The Diocese of London forms part of the Church of England's Province of Canterbury in England.

It lies directly north of the Thames. For centuries the diocese covered a vast tract and bordered the dioceses of Norwich and Lincoln to the north and west. The present diocese covers  and 17 London boroughs, covering most of Greater London north of the River Thames and west of the River Lea.  This area covers nearly all of the historic county of Middlesex.  It includes the City of London in which lies its cathedral, St Paul's, and also encompasses Spelthorne which is in modern-day Surrey.

The Report of the Commissioners appointed by his Majesty to inquire into the Ecclesiastical Revenues of England and Wales (1835), noted the annual net income for the London see was £13,929. This made it the third wealthiest diocese in England after Canterbury and Durham.

The historic county of Essex formed part of the diocese until 1846 when it became part of the Diocese of Rochester, after which St Albans and since 1914 forms the Diocese of Chelmsford.

Organisation
Following the huge growth of the metropolis and its population in the 19th century, successive Bishops of London successfully campaigned for the appointment of several suffragan bishops to assist them in the care of the northern half of what became the County of London and later Greater London. A system of assigning "districts" to these suffragans evolved into an experimental area scheme in 1970. An archbishop's commission on the diocesan arrangements in Greater London was established in 1975 and chaired by Edmund Compton; its report considered but did not recommend forming all Greater London into an ecclesiastical province.

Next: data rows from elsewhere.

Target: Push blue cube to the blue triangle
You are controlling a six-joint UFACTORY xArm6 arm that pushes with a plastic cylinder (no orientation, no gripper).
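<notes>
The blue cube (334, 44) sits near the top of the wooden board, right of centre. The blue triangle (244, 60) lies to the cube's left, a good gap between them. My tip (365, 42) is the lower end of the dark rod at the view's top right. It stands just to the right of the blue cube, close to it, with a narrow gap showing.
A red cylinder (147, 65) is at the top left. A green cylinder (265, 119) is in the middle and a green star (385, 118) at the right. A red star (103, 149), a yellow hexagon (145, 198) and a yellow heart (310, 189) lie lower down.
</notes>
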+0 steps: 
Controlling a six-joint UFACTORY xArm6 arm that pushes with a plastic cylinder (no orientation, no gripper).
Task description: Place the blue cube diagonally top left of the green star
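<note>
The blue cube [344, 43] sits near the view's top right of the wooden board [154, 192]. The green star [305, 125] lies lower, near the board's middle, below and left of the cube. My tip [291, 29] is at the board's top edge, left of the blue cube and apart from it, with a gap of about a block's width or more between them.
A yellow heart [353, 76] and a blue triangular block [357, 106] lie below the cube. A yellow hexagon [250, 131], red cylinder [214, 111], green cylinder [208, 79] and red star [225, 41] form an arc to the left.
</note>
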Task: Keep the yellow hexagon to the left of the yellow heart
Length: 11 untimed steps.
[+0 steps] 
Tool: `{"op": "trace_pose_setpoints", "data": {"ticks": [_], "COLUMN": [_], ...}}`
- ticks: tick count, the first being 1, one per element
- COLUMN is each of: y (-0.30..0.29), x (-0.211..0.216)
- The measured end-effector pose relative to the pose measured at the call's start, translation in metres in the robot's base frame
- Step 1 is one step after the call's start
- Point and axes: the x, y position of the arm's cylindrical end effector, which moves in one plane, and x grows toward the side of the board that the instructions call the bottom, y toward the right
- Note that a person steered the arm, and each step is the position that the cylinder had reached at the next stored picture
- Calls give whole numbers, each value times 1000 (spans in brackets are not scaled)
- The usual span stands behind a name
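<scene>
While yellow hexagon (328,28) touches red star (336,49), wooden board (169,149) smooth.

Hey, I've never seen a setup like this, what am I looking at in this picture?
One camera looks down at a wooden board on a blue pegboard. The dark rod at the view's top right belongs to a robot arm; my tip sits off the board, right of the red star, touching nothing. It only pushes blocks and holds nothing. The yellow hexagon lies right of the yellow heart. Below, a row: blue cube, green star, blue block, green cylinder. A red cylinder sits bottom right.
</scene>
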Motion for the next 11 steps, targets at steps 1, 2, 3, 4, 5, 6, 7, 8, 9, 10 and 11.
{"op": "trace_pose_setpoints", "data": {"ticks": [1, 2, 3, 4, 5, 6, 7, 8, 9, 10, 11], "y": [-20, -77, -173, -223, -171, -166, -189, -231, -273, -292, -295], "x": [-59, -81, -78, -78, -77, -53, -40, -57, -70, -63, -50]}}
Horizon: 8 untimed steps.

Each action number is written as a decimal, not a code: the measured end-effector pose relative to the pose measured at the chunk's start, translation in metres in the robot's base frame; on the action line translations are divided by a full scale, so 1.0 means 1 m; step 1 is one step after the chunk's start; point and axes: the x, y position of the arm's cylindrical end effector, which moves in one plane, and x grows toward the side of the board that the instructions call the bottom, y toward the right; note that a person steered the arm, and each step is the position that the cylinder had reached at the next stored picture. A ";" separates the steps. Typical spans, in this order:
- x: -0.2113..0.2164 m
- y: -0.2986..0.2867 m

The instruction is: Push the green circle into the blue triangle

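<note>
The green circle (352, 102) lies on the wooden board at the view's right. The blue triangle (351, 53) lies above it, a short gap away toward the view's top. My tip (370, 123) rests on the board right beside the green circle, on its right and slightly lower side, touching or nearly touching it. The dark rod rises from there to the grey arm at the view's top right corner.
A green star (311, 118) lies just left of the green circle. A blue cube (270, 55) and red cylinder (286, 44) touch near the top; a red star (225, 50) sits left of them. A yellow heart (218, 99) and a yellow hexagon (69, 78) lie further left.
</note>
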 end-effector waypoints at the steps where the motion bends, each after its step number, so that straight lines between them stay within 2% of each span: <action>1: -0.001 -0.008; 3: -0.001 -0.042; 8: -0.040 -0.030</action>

Since the formal institution of the London area scheme (the first of its kind) in 1979, the diocese has been divided into five episcopal areas, each of which is the particular responsibility of one of the diocese's suffragan bishops. It is further divided into archdeaconries and deaneries, as shown below.

Bishops
Under the London area scheme the diocesan bishop, the Bishop of London retains oversight of the two cities of London and Westminster while the four area bishops have responsibility in their own episcopal areas. The suffragan see of Stepney was created in 1895, Kensington in 1901, Willesden in 1911 and Edmonton in 1970. The suffragan see of Marlborough existed from 1888 to 1918. On 1 May 2015, it was announced that Richard Chartres' (then-Bishop of London) proposal to take the See of Islington out of abeyance for the appointment of a "bishop for church plants" would go ahead. Ric Thorpe was consecrated bishop suffragan of Islington on 29 September 2015.

Alternative episcopal oversight (for parishes in the diocese which do not accept the ordination of women as priests) is provided by a fifth suffragan bishop, Jonathan Baker, Bishop of Fulham, who has the same ministry in the Southwark and Rochester dioceses. During a lengthy vacancy in that see, alternative episcopal oversight was offered by the area Bishop of Edmonton.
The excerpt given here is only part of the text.